→ **ACTION ITEM**:
Take the entries below and print, exactly, the stretch from the line containing "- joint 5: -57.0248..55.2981" through the line containing "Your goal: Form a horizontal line", both included.

Records excerpted from a collection:

....

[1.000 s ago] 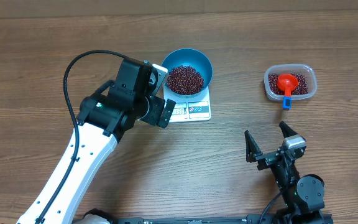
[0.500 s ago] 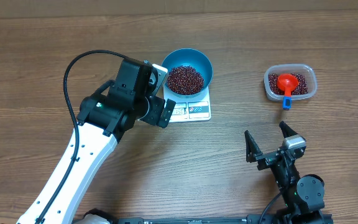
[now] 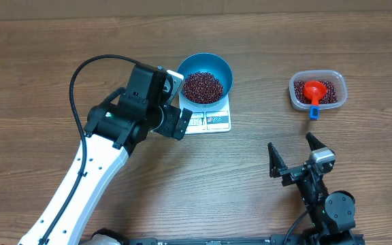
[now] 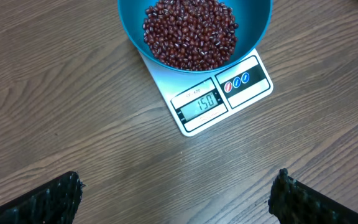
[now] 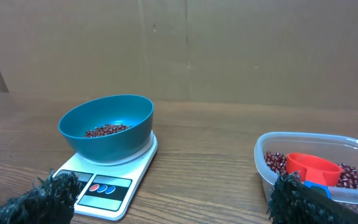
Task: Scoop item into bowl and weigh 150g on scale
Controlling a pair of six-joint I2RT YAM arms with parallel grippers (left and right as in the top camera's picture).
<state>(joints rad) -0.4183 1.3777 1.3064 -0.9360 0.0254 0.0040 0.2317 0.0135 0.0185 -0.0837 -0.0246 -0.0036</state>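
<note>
The blue bowl [image 3: 225, 71] stands on the white scale [image 3: 213, 121], with a heap of red-brown beans [image 3: 202, 86] inside. In the left wrist view the scale's display [image 4: 199, 102] reads 150, below the bowl [image 4: 131, 28]. My left gripper [image 3: 176, 100] hangs open just left of the scale, holding nothing; bare wood shows between its fingers [image 4: 73, 186]. Near the front edge of the table, my right gripper [image 3: 291, 143] is also open and holds nothing. It faces the bowl [image 5: 107, 134] and the scale [image 5: 129, 168].
At the back right is a clear plastic tub [image 3: 295, 95] holding more beans and a red scoop [image 3: 314, 90] with a blue handle. A brown cardboard wall stands behind the table.
</note>
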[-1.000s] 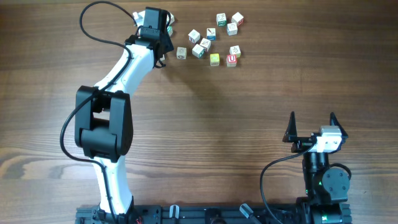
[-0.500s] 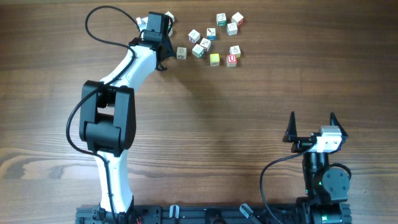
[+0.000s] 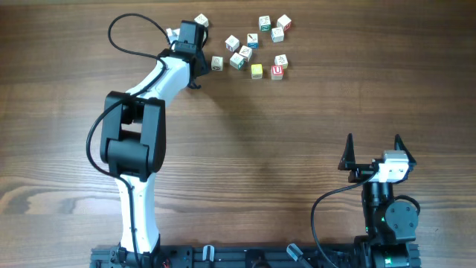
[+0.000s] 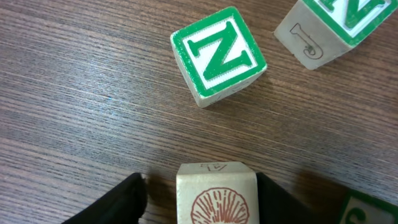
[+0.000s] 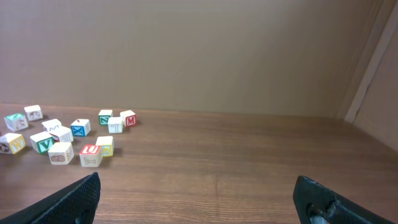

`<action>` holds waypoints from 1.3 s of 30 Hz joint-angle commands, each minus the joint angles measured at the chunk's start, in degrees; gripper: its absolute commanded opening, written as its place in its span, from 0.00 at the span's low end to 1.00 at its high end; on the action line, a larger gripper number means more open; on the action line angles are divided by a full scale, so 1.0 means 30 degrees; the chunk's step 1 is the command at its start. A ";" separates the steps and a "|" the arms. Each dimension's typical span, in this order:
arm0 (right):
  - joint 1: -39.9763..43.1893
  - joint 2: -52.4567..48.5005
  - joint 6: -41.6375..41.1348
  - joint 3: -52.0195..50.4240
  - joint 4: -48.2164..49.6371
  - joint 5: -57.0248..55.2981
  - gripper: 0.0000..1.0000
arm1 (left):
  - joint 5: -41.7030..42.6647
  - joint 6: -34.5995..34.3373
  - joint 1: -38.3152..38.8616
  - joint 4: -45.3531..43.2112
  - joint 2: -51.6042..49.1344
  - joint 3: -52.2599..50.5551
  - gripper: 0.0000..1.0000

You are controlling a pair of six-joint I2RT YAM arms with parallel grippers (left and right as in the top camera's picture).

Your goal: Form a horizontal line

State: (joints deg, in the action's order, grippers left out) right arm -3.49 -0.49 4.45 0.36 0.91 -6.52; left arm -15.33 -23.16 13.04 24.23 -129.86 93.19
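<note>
My left gripper is open low over the table, one finger on each side of a pale cube with a red shell picture. The right finger touches the cube and a gap shows at the left finger. In the overhead view the left gripper sits at the left end of the cube cluster, and I cannot pick out the shell cube there. A green N cube lies just beyond it. A yellow cube lies beside a red U cube. No touching row of three cubes is in view. My right gripper is open and empty.
Several loose letter cubes are scattered at the far middle of the wooden table, among them a pale cube right beside the left gripper and one near the far edge. Another cube lies right of the N cube.
My left arm has swung a little to the right, bringing its wrist closer to the cubes and uncovering the cube near the far edge. The right arm has not moved.
</note>
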 commanded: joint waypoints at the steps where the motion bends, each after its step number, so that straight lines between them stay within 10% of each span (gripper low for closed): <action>1: -0.0029 -0.0029 0.0240 -0.0022 0.0073 -0.0372 1.00 | -0.0117 0.0168 -0.0058 -0.0117 -0.0211 0.0299 0.53; 39: -0.0029 -0.0029 0.0248 -0.0022 0.0073 -0.0372 1.00 | -0.0189 0.1639 0.0372 0.1392 0.3111 0.0306 0.27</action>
State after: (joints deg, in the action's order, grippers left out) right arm -3.49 -0.49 4.45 0.36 0.91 -6.52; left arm -15.35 -19.11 13.15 27.49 -126.54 93.27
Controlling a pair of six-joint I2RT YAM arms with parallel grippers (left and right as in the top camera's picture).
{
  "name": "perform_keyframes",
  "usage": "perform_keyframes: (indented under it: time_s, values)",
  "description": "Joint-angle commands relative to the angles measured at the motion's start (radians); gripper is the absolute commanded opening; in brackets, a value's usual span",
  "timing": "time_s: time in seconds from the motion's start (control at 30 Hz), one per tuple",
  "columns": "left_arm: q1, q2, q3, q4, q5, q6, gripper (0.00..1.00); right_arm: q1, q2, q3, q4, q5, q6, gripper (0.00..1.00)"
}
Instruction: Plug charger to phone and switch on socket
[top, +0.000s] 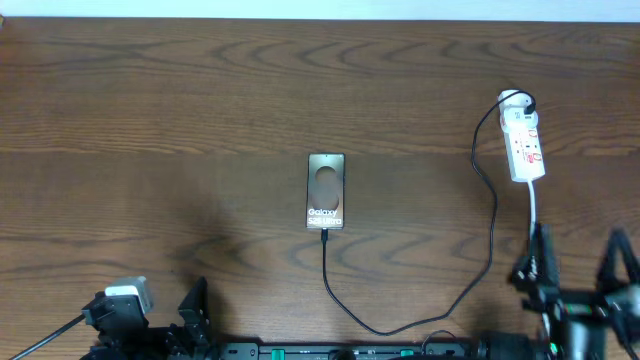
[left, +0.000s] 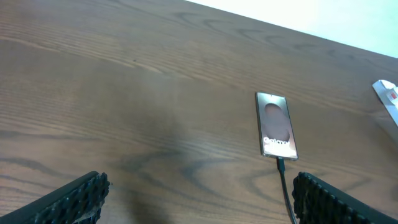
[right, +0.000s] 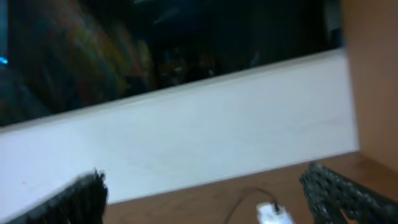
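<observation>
Lying on bench (top: 150, 100): one phone (top: 326, 191), one charger cable (top: 492, 240), one power strip (top: 524, 145); phone ahead of spread left claw (left: 199, 196); right claw (right: 205, 193) spread.

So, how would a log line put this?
phone: flat, mid-table | charger: tip at phone's near end | socket: right side | left claw: open | right claw: open

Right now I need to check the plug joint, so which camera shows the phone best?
The left wrist view: the phone appears largest there, lettering readable, with the charger tip at its near end. Overhead shows it whole but smaller. The right wrist view misses it.
</observation>
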Motion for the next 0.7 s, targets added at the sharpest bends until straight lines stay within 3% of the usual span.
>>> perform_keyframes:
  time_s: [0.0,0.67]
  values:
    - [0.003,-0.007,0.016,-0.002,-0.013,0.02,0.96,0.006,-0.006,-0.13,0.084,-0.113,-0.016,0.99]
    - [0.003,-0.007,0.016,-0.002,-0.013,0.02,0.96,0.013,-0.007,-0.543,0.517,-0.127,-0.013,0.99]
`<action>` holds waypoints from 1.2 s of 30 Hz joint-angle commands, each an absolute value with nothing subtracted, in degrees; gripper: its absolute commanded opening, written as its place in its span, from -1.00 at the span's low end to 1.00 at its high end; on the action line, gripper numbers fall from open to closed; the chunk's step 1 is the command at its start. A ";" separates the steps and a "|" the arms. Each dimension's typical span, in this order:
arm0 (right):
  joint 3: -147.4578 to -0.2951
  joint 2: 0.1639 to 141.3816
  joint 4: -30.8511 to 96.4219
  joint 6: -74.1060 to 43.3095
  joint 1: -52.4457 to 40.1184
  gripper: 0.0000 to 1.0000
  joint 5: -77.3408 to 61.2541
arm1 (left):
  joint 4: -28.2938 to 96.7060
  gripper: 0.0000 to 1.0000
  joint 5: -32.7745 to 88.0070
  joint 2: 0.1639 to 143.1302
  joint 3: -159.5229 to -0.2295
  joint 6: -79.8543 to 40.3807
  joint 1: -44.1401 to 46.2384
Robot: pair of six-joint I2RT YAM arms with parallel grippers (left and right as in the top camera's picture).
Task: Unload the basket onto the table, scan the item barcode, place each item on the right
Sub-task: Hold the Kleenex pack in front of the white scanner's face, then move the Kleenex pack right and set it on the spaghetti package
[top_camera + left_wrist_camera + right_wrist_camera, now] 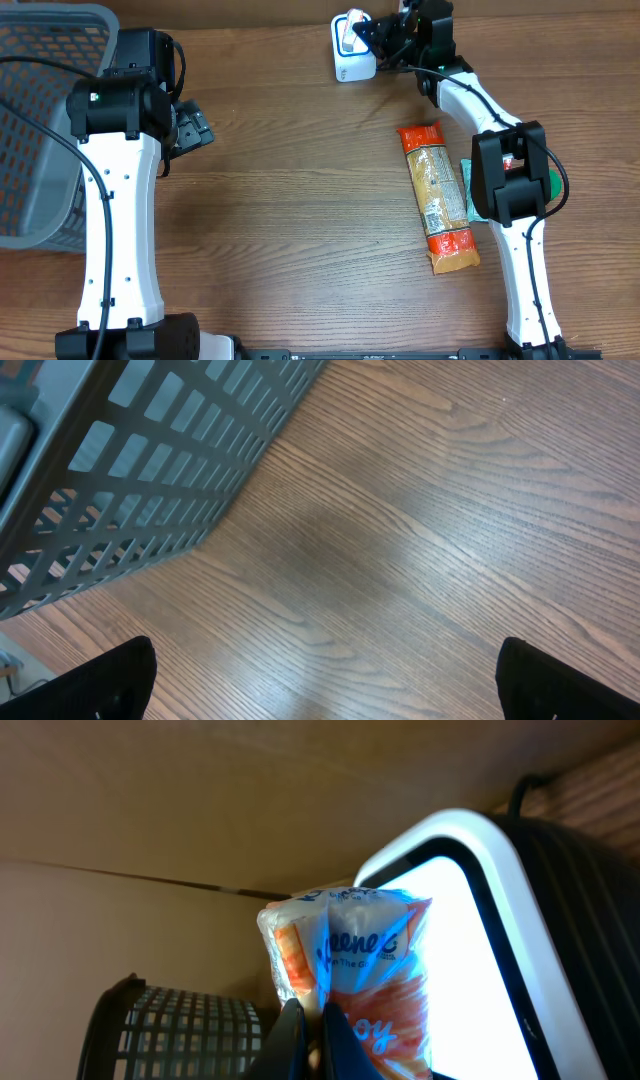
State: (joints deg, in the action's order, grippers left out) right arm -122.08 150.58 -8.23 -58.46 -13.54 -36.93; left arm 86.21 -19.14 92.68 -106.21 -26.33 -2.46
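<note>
My right gripper (385, 35) is at the back of the table, shut on a small tissue pack (350, 30) with blue and orange print. In the right wrist view the pack (350, 960) stands up from the closed gripper (312, 1015), pinched by its edge, right in front of the scanner's (480, 950) bright white window. The scanner (352, 62) is a white box at the table's far edge. My left gripper (195, 128) hovers over bare wood on the left side, open, its dark fingertips (115, 685) far apart with nothing between them.
A grey mesh basket (40, 120) fills the far left corner, close beside the left gripper. A long orange pasta packet (438, 195) lies on the right side of the table. Something green (553, 185) shows partly under the right arm.
</note>
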 commanded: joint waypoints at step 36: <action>-118.87 115.15 87.31 -5.72 -9.19 -0.93 -9.82 | 86.30 0.99 -19.84 92.99 -106.50 -25.28 -2.61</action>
State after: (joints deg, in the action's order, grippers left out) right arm -120.81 114.28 85.43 -10.31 -9.41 -22.57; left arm 86.21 -19.11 92.68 -106.21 -26.33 -2.46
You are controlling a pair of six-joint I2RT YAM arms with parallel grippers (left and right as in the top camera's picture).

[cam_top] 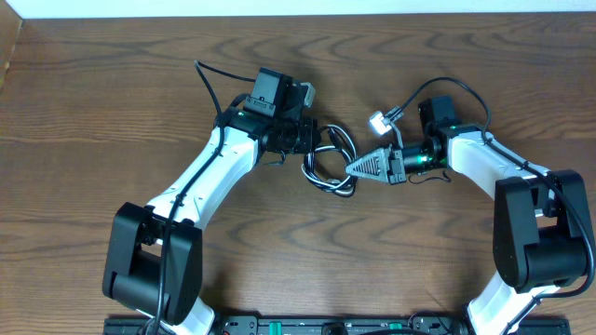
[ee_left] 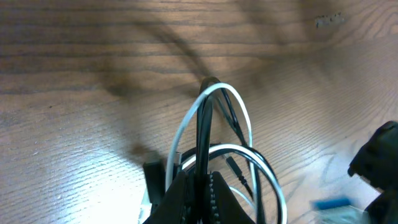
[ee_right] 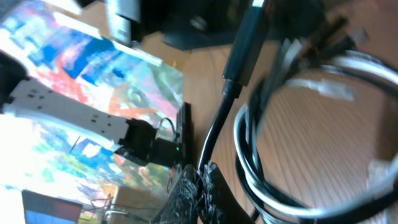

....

→ **OUTPUT FOR THIS EXERCISE**:
  - joint 5: -57.0248..55.2981
  - gripper: 0.0000..1.0000
arm1 (left):
  - joint 5: -41.7030..42.6647
  - joint 6: -34.5995..34.3373
  - joint 1: -38.3152..38.8616
  - joint 4: -45.3531..43.2112
  - joint 2: -51.6042..49.1344
  - joint 3: -52.2599..50.5551
  - gripper: 0.0000..1.0000

You are controlling a pair of six-joint I2RT YAM arms with parallel grippers (left and right as in the top camera's picture).

Your goal: Form a horizontal line

There is no more to the output, and the exercise is done.